(WHAT THIS TASK INVOLVES):
The data below should be retyped exactly, with the pictures left out.

(COLLECTED MATERIAL):
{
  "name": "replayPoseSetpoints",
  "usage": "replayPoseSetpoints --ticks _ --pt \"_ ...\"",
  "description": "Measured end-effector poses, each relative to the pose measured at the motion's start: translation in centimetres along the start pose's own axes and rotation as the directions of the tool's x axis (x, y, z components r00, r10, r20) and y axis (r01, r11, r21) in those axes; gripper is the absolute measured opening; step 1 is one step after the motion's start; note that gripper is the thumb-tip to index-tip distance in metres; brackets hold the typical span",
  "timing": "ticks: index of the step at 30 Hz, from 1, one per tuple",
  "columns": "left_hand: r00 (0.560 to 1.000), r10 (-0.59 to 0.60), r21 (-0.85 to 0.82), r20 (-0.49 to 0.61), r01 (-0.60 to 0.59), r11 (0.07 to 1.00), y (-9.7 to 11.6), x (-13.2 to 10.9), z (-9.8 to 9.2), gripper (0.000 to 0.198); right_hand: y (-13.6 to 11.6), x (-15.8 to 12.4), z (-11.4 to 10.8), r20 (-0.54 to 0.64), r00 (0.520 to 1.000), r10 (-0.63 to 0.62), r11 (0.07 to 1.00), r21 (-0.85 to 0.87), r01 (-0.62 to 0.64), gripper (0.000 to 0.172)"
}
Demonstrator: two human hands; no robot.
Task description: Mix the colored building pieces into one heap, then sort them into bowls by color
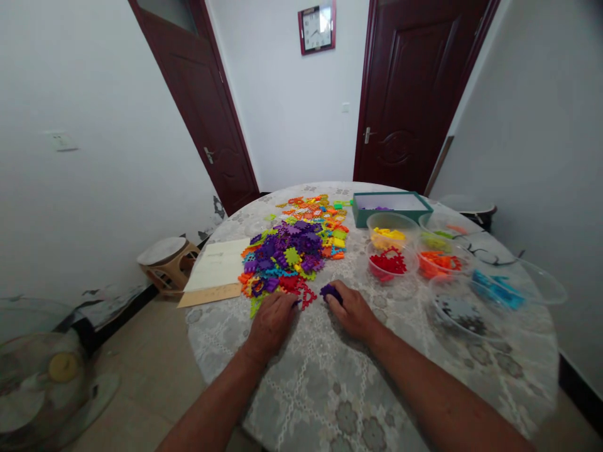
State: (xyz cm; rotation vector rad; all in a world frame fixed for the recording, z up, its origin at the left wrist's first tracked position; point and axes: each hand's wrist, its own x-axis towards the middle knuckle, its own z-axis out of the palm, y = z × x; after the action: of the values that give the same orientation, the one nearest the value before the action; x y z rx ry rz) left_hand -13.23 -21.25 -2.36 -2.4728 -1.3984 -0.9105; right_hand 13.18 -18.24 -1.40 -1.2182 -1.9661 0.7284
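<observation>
A pile of coloured plastic building pieces point(296, 248) lies on the round table point(330, 389), with purple ones thick in its middle. My right hand point(351, 312) rests on the cloth at the pile's near edge, fingers closed around purple pieces point(331, 291). My left hand point(272, 319) lies knuckles up beside it, fingers curled against the pile's near edge next to a red piece point(306, 294); what it holds, if anything, is hidden.
Clear bowls hold sorted pieces: yellow point(389, 236), red point(390, 262), orange point(439, 263), green point(436, 240), blue point(499, 290). A teal box point(391, 207) stands behind them. Papers point(217, 270) overhang the left edge. A stool point(166, 257) and a fan point(47, 376) stand on the floor.
</observation>
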Motion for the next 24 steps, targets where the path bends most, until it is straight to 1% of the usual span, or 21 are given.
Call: replayPoseSetpoints --ticks 3,6,8,10,12,15,17,19,22,24 --pt "0.999 -0.045 -0.070 -0.017 0.044 0.997 -0.1 0.0 0.1 0.019 0.0 0.1 0.0 -0.023 1.000 -0.002 0.999 0.036 0.002 0.019" --pt "0.984 -0.174 -0.187 -0.024 0.166 0.968 0.6 0.7 -0.3 0.021 0.0 0.2 -0.1 -0.043 0.999 0.009 0.994 0.105 -0.005 0.017" --pt "0.955 -0.298 -0.277 0.006 0.288 0.917 1.5 1.7 -0.6 0.028 -0.1 0.2 -0.2 -0.053 0.998 0.020 0.985 0.174 -0.010 0.017" --pt "0.913 -0.405 -0.367 0.053 0.395 0.842 2.7 3.0 -0.7 0.032 -0.1 0.3 -0.2 -0.063 0.997 0.033 0.965 0.261 -0.016 0.018" --pt "0.881 -0.466 -0.433 0.084 0.454 0.779 3.9 4.3 -0.4 0.032 -0.1 0.3 -0.2 -0.059 0.997 0.053 0.936 0.350 -0.029 0.022" --pt "0.872 -0.474 -0.481 0.120 0.469 0.741 5.2 5.4 0.8 0.034 -0.1 0.5 -0.1 -0.035 0.997 0.069 0.911 0.409 -0.049 0.031" --pt "0.876 -0.464 -0.497 0.131 0.463 0.734 5.6 5.5 1.7 0.036 -0.1 0.5 -0.1 -0.042 0.997 0.068 0.930 0.365 -0.048 0.036" --pt "0.878 -0.458 -0.509 0.138 0.459 0.728 5.6 5.2 2.3 0.038 -0.3 0.5 0.0 -0.055 0.998 0.040 0.957 0.290 -0.023 0.038" --pt "0.880 -0.452 -0.532 0.145 0.455 0.715 5.4 4.7 2.6 0.042 -0.5 0.5 0.0 -0.025 0.999 -0.023 0.977 0.211 0.028 0.036" --pt "0.885 -0.442 -0.549 0.145 0.444 0.708 5.2 4.4 2.5 0.044 -0.6 0.5 0.0 0.007 0.999 -0.038 0.982 0.185 0.036 0.035"
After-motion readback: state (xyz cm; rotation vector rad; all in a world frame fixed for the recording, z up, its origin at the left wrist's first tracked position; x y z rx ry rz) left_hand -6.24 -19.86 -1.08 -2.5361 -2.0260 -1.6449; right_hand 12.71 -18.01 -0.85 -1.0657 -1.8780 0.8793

(WORKED SOLUTION):
{
  "name": "replayPoseSetpoints",
  "usage": "replayPoseSetpoints --ticks _ --pt \"_ ...\"",
  "description": "Measured end-effector poses, each relative to the pose measured at the motion's start: translation in centimetres along the start pose's own axes and rotation as the directions of the tool's x axis (x, y, z components r00, r10, r20) and y axis (r01, r11, r21) in those axes; gripper is the absolute measured opening; step 1 is one step after the motion's start; note that gripper is the thumb-tip to index-tip distance in metres; brackets hold the typical span",
  "timing": "ticks: index of the step at 30 Hz, from 1, one per tuple",
  "columns": "left_hand: r00 (0.560 to 1.000), r10 (-0.59 to 0.60), r21 (-0.85 to 0.82), r20 (-0.49 to 0.61), r01 (-0.60 to 0.59), r11 (0.07 to 1.00), y (-9.7 to 11.6), x (-13.2 to 10.9), z (-9.8 to 9.2), gripper (0.000 to 0.198); right_hand: y (-13.6 to 11.6), x (-15.8 to 12.4), z (-11.4 to 10.8), r20 (-0.54 to 0.64), r00 (0.520 to 1.000), r10 (-0.63 to 0.62), r11 (0.07 to 1.00), r21 (-0.85 to 0.87), r01 (-0.62 to 0.64), gripper (0.000 to 0.172)"
}
Demonstrator: two human hands; no robot.
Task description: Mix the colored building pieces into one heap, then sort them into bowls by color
State: (xyz cm; rotation vector rad; all in a world frame fixed for the recording, z up, its origin at the left wrist's first tracked position; point and axes: each hand's wrist, its own x-axis towards the middle knuckle, its own z-axis out of the palm, y = z × x; after the action: of the values that give the same orientation, the one nearest the value before the action; x y z rx ry rz) left_hand -13.23 -21.25 -2.36 -2.4728 -1.3984 -0.9105; right_hand 13.18 -18.24 -1.40 -1.2182 -1.9661 0.7284
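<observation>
A pile of coloured plastic building pieces point(296, 248) lies on the round table point(330, 389), with purple ones thick in its middle. My right hand point(351, 312) rests on the cloth at the pile's near edge, fingers closed around purple pieces point(331, 291). My left hand point(272, 319) lies knuckles up beside it, fingers curled against the pile's near edge next to a red piece point(306, 294); what it holds, if anything, is hidden.
Clear bowls hold sorted pieces: yellow point(389, 236), red point(390, 262), orange point(439, 263), green point(436, 240), blue point(499, 290). A teal box point(391, 207) stands behind them. Papers point(217, 270) overhang the left edge. A stool point(166, 257) and a fan point(47, 376) stand on the floor.
</observation>
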Motion for the next 24 steps, targets where the path bends most, until it is straight to 1% of the usual span, or 21 are given.
Call: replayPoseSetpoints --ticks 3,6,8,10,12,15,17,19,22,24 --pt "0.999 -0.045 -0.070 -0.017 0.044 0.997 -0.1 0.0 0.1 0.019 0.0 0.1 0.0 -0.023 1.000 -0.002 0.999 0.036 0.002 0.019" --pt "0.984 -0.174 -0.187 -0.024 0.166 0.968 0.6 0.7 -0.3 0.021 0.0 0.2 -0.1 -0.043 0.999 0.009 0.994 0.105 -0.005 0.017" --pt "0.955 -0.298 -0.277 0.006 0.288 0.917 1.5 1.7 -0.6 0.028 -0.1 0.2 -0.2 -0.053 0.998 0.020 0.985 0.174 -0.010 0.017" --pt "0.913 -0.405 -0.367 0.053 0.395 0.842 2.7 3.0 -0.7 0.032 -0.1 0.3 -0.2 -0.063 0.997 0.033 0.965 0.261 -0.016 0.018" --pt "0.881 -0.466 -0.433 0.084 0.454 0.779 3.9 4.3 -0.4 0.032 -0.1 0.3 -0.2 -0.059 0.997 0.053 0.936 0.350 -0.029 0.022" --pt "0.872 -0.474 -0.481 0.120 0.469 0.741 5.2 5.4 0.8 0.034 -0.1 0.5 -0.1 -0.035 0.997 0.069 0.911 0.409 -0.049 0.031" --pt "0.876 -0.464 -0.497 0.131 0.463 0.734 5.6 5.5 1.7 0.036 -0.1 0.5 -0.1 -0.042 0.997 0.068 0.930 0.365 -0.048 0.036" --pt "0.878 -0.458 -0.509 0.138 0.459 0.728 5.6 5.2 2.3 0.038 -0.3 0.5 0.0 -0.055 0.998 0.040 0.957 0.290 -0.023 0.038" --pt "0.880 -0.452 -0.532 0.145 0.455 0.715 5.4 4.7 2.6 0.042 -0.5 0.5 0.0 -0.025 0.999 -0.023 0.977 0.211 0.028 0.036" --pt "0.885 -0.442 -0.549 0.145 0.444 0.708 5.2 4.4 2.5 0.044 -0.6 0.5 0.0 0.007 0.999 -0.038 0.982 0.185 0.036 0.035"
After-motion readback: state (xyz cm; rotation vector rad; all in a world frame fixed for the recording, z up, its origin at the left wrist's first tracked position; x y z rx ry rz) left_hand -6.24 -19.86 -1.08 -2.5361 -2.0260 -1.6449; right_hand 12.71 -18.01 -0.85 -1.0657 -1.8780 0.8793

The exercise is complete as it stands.